This short readable report discusses the tactic's origins, application and implications, and provides three case studies - from Brazil, Ecuador and Guatemala - where it has already irrevocably changed political history. After the end of the Cold War, Latin American was experiencing a "pink tide" of democratic rejuvenation, which began to unify regionally. To push back, Rightwing forces turned to the judiciary.

Lawfare comprises several generalisable components, say the authors. It depoliticises issues by turning political questions to technocratic ones, to be decided by bureaucrats, lawyers and judges. Ownership, redistribution, power and social justice are turned into legal questions about wrongdoing, procedural error or proving accusations. Lawfare obfuscates the political and economic interests involved. This is then leveraged through concentrated privately-owned media power to "manufacture consent". There is no popular basis for lawfare, almost by definition - it operates "from above".

A Strategy Systematically Mobilised Against Popular Forces

Its' objectives are flexible, with low political costs - even if a larger goal is not achieved, key organisers or political opponents may be eliminated at a crucial time. But it is just one part of a broader toolkit, ranging from media propaganda to economic weapons to military action, and everything in between. If we are to combat lawfare, says Progressive International, we must understand it not as a catch-all but as a strategy systematically mobilised against popular forces.

The detailed case studies are of lawfare against:

  • The Workers Party of Brazil, involving the Lava Jato ("Car Wash") investigation which provoked a coup, damaged the economy and prevented Lula from running for President in 2018.
  • Ecuadorian President Rafael Correa and his supporters, and the 2019 protest movement, and the 2021 Presidential candidate Andrés Araua.
  • Guatemalan Presidential candidates Thelma Cabrera Pérez and Jordan Rodàs, to disqualify them and prevent free elections in 2023 - this lawfare was still going on at the time of this report.

Lawfare is not exclusively a Latin American phenomenon. Progressive International says it was being deployed in 2023 in Turkey to ban the People's Democratic Party just days before the general election, and in India where Prime Minister Modi used a judicial pretext to raid opposition party headquarters and remove leading figures from Parliament.

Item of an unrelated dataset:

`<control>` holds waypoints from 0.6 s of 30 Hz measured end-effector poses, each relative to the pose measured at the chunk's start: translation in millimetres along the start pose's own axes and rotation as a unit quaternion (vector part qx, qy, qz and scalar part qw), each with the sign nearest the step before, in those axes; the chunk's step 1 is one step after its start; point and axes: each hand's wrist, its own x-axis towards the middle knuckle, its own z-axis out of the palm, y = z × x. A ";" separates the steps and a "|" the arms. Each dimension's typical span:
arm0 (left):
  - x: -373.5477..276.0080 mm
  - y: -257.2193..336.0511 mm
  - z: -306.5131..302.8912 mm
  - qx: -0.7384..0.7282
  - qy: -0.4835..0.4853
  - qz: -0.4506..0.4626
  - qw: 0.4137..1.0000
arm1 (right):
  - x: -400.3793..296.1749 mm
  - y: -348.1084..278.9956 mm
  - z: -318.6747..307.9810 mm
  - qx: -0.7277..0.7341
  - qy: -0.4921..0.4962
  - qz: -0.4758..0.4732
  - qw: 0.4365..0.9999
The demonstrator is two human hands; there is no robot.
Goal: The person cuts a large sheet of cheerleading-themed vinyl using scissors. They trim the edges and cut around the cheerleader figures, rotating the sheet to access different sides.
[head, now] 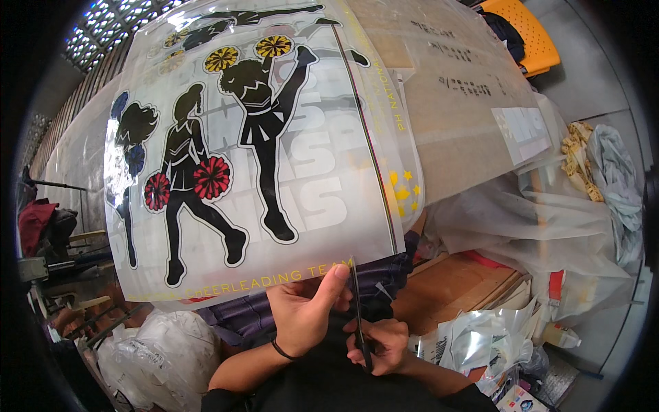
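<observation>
A large clear plastic film sheet (pixel 329 206) printed with black cheerleader figures and coloured pompoms spreads before me. My left hand (pixel 309 314) pinches its near edge, thumb on top, by a line of yellow lettering. Just right of it, my right hand (pixel 378 345) holds a pair of scissors (pixel 359 309) by the handles, blades pointing away from me. The blade tips meet the sheet's near edge close to my left thumb; whether they are parted cannot be told. A thin multicoloured stripe runs along the sheet's right side. Another clear sheet with yellow stars (pixel 404 193) lies underneath.
A plastic-covered table (pixel 453 139) extends beyond the sheets. An orange plastic chair (pixel 540 41) stands at the upper right, a yellow measuring tape (pixel 576 154) hangs at the right. Bagged plastic scraps (pixel 165 355) sit lower left; crumpled film (pixel 489 340) lies lower right.
</observation>
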 end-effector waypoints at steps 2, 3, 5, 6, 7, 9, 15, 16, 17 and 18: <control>-0.1 -2.4 -0.7 -0.024 0.008 -0.001 1.000 | 0.5 -1.1 -0.2 0.002 -0.002 0.006 1.000; 0.1 -3.8 -0.9 -0.036 0.011 -0.002 0.999 | 0.6 -2.6 -0.6 0.006 -0.005 0.014 1.000; 1.0 -5.0 -3.1 -0.018 0.004 -0.006 1.000 | 1.1 -5.1 -2.0 0.010 -0.011 0.026 1.000; 1.3 -5.0 -4.0 -0.009 0.001 -0.008 1.000 | 1.9 -6.2 -2.9 0.009 -0.014 0.030 0.999; 1.1 -4.5 -3.8 -0.008 0.002 -0.007 1.000 | 2.3 -6.8 -3.2 0.009 -0.018 0.034 0.999; 0.6 -3.4 -2.7 -0.008 0.003 -0.005 1.000 | 1.0 -6.0 -1.0 0.009 -0.008 0.034 0.999; 1.2 -3.5 -0.9 -0.010 0.011 0.005 1.000 | -0.2 -5.3 -0.6 0.010 0.000 0.031 0.999; 1.2 -3.4 -0.9 -0.006 0.010 0.004 1.000 | 0.4 -5.3 -1.2 0.007 0.001 0.028 1.000; 1.1 -2.9 -1.2 -0.003 0.010 0.003 1.000 | 2.6 -4.8 -0.9 0.004 0.010 0.009 1.000; 1.0 -2.7 -1.7 0.001 0.010 0.003 1.000 | 6.2 -4.3 0.2 0.001 0.019 -0.010 1.000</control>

The structure of lawfare cannot be dismantled by elections alone, as it hinges on the behaviour of unelected judges, journalists and editors. It may even be driven from abroad. International solidarity campaigns can offer critical political and financial support, together with legal aid or investigative journalism. This can play a crucial role in resistance.

REVIEWS

- Greg Waite

RIGGED
How Globalisation And The Rules Of The Modern Economy Were Structured To Make The Rich Richer
by Dean Baker, Centre for Economic and Policy Research, Washington, 2016

Nearly all economists work for vested interests, so their skills and knowledge are rarely used to explain the real workings of our economies. Baker is one of those rare exceptions. I discovered his 2016 book in Whangarei Library, and review it here despite its age because it promotes a new approach to reforming capitalism. It was very refreshing to see plain language and mainstream economics used to make the case against the current crop of "orthodox" economic policies.

Finding this book reminded me of when I read Stiglitz's "Globalisation And Its Discontents"*. After years of global "development" and "lending" institutions undermining developing nations with economists' blessing, finally a disaffected insider confirmed what readers of Watchdog had known all along - they were acting in the interests of Western share markets and financial institutions. *Reviewed by Jeremy Agar in Watchdog 105, April 2004, Ed.

Baker's focus is again on globalisation and, in a link to Stiglitz, the book's introduction reminds readers that orthodox trade economics suggests surplus investment should flow from richer nations which have a surplus getting lower returns, into capital-poor developing nations, gaining higher returns and assisting their economic progress. And this is what did happen in the developing world through the 1990s, when countries like Indonesia and Malaysia experienced rapid annual growth of 7.8% and 9.6% while running large trade deficits.

Those deficits kept rising until the capital inflows from developing countries reversed. Fixed exchange rates were abandoned and the International Monetary Fund prioritised debt repayment, replacing the era of deficits and growth with surpluses and austerity. On Baker's calculations, the countries of East Asia would be far richer today if orthodox economic policies had continued - South Korea's per capita income would now be higher than the United States. Unfortunately, the US-led West had found new ways to make more; shifting their own production offshore, selling derivatives, financialising production, monetising their Internet monopoly, etc.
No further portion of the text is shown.